欧米では定番の時事コメディ番組、Netflix経由で日本でも定着するか?
アメリカでは深夜、コメディアンの方が、その日にあったニュースをおもしろおかしく茶化した番組を観て寝る、というのが定番なんだそうです。日本もストリーミング時代になって、アメリカと同じような楽しみ方ができるようになりました。そんな作品のひとつが、毎週日曜日に配信されるNetflixオリジナル番組『ハサン・ミンハジ:愛国者として物申す』です。
ハサン・ミンハジはアジズ・アンサリと並んで、アメリカで活躍するインド系移民二世のコメディアンです。アジズが女性問題で活動しにくくなっている時に出てきたのがハサン・ミンハジ……というのはアジズ自身のネタで、どうもライバルというよりは同じ人種同志がんばろうという関係みたいです。
『ハサン・ミンハジ:愛国者として物申す』シリーズ4のエピソード「劣悪な公共交通事情」でも、公共交通機関が遅れて現場になかなか着かずにイライラしていると、自分の番組のポスターの顔の部分だけアジズ・アンサリに変わっている、というネタで笑わせていました。

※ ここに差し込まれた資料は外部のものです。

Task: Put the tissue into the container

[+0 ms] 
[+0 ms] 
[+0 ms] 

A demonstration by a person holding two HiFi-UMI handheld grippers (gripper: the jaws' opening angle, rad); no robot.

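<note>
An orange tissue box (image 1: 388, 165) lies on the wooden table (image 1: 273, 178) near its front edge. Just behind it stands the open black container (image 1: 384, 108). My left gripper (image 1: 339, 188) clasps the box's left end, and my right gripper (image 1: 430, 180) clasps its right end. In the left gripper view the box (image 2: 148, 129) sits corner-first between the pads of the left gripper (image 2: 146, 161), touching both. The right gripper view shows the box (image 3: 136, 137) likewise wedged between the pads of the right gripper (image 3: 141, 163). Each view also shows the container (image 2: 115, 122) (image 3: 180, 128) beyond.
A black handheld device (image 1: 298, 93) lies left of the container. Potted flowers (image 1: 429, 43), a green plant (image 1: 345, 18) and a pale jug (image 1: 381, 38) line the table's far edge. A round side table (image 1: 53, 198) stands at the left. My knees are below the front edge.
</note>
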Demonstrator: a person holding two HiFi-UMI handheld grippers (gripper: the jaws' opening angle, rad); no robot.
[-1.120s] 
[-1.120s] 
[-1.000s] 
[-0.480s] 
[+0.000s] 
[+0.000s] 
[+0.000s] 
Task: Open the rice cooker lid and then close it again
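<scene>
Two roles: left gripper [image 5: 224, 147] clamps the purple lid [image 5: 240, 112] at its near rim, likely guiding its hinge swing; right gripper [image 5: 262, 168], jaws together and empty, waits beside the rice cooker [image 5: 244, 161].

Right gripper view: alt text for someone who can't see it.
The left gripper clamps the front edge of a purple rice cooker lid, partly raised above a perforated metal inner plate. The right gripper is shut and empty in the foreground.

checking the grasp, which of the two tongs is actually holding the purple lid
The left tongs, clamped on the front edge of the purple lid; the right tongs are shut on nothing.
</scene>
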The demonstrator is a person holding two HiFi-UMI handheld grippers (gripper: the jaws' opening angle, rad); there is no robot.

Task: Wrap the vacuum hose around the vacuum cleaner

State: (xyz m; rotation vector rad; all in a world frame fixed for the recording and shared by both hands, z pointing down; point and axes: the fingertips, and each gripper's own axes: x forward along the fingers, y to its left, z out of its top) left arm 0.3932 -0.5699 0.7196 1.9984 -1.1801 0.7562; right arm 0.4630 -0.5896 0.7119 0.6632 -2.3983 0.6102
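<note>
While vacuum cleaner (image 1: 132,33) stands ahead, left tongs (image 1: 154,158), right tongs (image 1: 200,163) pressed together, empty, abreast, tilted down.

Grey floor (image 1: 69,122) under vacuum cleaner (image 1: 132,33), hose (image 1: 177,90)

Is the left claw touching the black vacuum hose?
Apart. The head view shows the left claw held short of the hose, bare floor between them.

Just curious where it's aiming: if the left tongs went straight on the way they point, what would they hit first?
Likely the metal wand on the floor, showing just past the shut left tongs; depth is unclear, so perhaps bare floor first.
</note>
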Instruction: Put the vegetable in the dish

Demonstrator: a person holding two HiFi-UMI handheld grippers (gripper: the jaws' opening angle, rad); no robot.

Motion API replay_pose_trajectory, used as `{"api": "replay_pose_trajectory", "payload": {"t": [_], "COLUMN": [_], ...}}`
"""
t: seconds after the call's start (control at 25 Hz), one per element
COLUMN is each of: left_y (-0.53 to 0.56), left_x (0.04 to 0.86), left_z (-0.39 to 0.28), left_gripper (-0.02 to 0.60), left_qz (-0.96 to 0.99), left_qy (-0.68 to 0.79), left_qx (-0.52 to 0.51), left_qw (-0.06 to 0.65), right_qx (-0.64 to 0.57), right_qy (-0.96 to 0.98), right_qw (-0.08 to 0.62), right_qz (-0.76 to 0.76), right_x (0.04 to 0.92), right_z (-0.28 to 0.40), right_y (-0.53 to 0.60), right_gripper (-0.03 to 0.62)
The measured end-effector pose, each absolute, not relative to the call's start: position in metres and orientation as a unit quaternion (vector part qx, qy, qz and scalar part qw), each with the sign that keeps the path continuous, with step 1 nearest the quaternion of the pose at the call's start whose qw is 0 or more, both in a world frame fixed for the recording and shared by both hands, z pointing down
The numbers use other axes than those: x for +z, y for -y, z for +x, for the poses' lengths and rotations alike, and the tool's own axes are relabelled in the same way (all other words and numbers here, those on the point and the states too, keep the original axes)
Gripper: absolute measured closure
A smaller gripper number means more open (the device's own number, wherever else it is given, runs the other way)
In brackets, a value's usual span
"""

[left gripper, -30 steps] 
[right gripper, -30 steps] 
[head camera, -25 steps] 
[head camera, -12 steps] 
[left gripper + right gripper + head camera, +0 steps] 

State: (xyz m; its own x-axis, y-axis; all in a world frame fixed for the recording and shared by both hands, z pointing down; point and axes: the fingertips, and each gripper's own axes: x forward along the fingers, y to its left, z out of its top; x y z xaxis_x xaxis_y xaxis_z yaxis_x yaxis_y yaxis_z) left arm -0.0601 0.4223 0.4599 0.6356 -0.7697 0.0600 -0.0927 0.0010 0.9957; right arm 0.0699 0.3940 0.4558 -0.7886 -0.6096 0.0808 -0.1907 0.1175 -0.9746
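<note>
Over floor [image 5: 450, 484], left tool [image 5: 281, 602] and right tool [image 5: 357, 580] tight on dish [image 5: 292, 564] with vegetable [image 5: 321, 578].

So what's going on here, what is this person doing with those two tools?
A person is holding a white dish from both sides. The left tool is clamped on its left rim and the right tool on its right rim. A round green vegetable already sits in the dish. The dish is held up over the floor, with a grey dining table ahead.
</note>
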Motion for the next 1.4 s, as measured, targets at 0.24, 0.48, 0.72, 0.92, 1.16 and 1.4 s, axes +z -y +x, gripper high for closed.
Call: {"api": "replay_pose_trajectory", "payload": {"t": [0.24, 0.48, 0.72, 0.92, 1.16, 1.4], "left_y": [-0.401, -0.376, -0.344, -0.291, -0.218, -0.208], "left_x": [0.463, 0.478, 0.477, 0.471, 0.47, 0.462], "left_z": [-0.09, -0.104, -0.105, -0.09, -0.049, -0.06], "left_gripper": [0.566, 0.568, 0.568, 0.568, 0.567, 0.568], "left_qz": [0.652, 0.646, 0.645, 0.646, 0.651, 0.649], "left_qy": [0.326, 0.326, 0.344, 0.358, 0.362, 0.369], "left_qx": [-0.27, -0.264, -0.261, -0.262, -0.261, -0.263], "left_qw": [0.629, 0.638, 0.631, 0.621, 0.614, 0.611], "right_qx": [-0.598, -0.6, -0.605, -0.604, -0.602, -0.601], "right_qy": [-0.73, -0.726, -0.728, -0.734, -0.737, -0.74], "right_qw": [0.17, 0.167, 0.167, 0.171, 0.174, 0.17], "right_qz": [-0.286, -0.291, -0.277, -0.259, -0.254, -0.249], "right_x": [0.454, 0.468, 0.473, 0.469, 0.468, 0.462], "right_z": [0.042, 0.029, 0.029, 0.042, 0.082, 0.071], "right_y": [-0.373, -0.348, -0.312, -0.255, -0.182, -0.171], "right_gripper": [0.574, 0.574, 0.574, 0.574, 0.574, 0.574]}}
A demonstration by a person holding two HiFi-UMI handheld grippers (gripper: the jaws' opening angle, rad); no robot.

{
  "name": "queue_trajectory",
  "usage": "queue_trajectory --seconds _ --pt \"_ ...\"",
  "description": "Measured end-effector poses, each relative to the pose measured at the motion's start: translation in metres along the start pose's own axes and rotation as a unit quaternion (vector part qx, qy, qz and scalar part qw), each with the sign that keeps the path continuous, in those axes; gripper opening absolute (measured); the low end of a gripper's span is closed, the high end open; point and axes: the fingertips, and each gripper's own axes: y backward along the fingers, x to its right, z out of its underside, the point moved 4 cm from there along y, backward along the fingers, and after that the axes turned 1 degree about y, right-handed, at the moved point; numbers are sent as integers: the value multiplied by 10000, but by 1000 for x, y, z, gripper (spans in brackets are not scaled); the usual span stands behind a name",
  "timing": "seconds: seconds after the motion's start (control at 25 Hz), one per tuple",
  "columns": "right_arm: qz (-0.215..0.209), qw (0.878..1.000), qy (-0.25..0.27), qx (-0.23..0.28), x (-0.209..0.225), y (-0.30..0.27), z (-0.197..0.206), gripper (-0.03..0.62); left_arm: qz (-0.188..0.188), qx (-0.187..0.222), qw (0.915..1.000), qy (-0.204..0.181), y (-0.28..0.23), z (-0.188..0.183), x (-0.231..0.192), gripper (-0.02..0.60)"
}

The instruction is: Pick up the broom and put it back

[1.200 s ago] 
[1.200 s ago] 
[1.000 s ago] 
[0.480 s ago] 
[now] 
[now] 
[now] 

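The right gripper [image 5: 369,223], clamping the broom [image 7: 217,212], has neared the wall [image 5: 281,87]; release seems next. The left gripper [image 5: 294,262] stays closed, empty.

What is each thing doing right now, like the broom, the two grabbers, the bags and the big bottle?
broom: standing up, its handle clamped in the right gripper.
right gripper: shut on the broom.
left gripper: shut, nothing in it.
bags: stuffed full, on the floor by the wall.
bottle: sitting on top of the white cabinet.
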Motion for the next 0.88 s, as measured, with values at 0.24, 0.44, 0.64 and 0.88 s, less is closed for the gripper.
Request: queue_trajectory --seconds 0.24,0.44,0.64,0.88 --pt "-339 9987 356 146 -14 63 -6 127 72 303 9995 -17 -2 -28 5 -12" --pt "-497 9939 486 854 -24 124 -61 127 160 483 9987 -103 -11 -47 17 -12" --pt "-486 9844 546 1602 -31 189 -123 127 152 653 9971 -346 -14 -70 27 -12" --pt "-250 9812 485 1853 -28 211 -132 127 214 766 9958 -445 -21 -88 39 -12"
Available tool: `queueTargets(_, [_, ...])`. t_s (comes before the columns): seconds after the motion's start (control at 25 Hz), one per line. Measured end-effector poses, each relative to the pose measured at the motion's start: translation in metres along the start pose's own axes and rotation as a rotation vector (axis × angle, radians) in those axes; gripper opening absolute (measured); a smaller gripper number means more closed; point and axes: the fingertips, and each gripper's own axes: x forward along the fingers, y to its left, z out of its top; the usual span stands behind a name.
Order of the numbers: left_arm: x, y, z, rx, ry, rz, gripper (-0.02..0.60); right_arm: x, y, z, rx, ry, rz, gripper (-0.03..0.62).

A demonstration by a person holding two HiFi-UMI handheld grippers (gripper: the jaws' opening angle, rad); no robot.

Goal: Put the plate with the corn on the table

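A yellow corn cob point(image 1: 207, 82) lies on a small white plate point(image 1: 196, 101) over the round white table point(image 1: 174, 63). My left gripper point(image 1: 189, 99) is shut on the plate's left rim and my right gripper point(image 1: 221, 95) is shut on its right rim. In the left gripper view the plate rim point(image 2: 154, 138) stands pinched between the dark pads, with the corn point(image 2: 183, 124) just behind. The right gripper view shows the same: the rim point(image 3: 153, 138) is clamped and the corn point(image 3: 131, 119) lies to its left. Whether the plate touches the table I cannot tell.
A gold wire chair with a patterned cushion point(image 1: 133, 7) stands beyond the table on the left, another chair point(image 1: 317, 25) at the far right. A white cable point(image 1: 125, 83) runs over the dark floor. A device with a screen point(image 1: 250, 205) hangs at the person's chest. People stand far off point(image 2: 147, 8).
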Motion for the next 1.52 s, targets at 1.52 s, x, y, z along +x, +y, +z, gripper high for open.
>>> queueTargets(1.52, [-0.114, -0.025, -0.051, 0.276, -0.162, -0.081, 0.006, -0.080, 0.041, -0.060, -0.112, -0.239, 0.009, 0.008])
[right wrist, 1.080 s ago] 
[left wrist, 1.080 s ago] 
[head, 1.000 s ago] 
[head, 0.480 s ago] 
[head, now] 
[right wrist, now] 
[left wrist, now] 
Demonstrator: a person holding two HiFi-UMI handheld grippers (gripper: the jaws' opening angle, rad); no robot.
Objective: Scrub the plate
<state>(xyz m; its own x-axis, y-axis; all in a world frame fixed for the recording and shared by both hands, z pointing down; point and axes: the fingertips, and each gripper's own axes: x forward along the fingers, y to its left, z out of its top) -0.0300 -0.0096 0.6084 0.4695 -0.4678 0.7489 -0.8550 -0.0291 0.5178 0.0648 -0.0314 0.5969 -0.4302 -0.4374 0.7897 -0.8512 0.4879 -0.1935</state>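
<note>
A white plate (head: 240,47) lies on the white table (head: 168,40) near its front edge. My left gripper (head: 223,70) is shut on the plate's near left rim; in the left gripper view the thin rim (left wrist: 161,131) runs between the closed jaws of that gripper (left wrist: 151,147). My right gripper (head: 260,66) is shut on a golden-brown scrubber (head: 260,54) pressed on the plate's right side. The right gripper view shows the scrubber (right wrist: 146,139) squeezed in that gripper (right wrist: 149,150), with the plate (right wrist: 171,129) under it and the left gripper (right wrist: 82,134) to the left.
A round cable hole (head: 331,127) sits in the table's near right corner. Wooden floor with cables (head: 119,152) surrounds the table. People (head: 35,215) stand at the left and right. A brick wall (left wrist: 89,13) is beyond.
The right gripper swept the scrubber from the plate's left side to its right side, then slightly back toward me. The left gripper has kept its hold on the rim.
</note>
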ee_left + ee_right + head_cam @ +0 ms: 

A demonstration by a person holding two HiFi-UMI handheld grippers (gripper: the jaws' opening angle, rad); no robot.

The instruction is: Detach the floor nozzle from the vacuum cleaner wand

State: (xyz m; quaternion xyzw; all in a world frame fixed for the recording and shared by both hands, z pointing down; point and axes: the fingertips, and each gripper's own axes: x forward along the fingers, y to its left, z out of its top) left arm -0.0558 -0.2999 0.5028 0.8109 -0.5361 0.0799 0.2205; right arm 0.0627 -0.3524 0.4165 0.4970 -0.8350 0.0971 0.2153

ハサンは現代アメリカの若者といったイケメンのインド系コメディアン
アジズはどちらかというとオッチャン系インド人の風貌ですが、かたやハサン・ミンハジは今風のアメリカ人の若者といった雰囲気で、ヒップホップとゲームが好きな、スラッとしたイケメンです。コメディアンというより、新手のラッパーとしても成功しそうな顔。
もしイケメンのハサンなら、アジズみたいな強引なデート(※)をしたとしても、女性から告発されなかったかもしれません。なんて、こんな発言は絶対NGですね。完全にレッド・カードです。でも、ときに過激なネタも飛び出すアメリカのコメディ番組の紹介なので、どこまで許してもらえるかの挑戦です。
(※)米芸人がセクハラ騒動を自らイジり倒して謝罪! スパイク・ジョーンズ監督Netflixスタンダップ・コメディ『アジズ・アンサリの“今”をブッタ斬り!』
ハサン・ミンハジとアジズ・アンサリの一番の違いは、ハサンはインドでは少数派のムスリム系の家族の出身ということにあると思います。番組タイトルに“愛国者”とあるのは、そんな彼の出生とも関係しているのでしょう。アジズがステレオタイプなインド系のネタで笑いをとるのとは違って、ハサンが時事ネタを得意としているのは、そんな彼の生い立ちと関係しているような気がします。多くの白人にとっては、インドの人も中近東の人も顔の違いは全く分からないんでしょうけど。またいけないことを言ってしまった。
日本のお笑い芸人だって、こんな面白い番組を作れるんじゃないか?
そんなハサン・ミンハジの番組ですが、お笑いにするにはちょっと重いネタもあるんです。普通に彼のスタンダップコメディが見たい人は、同じくNetflixの『ハサン・ミンハジのホームカミング・キング』をどうぞ。
ハサン自身も「軽いネタと重いネタを交互にやってるから、今週は重いネタね。我慢してね」と、アメリカで大問題になっているオピオイド(麻薬性鎮痛薬)中毒の問題を取り上げていました。有名人だと、プリンス、トム・ペティらの体からも合成オピオイドの一種フェンタニルが検出されたそうです。ハサンの知り合い、そして多分お客さんの中でも、知人や友人が中毒で亡くなっている人もいるような状況で、笑いを作りながらも、オピオイド(フェンタニル)中毒の問題点もちゃんと告発しているところは凄いなと思いました。
日本でも、こうした時事ネタを取り上げるコメディアンが生まれるのか、想像しながら彼らのネタを見ているんですけど、やればできるような気がするんですよね。せっかく日本制作のNetflix番組が作られるようになっているんだから、誰かプレゼンしたらいいのに。ハサン・ミンハジ、アジズ・アンサリも、自分でプレゼンしに行っているんですよね。
日本のお笑いの人でこういう時事ネタを扱う面白い番組ができるまで、僕は毎週ハサン・ミンハジの番組を見て、笑いながら世の中のことを勉強します。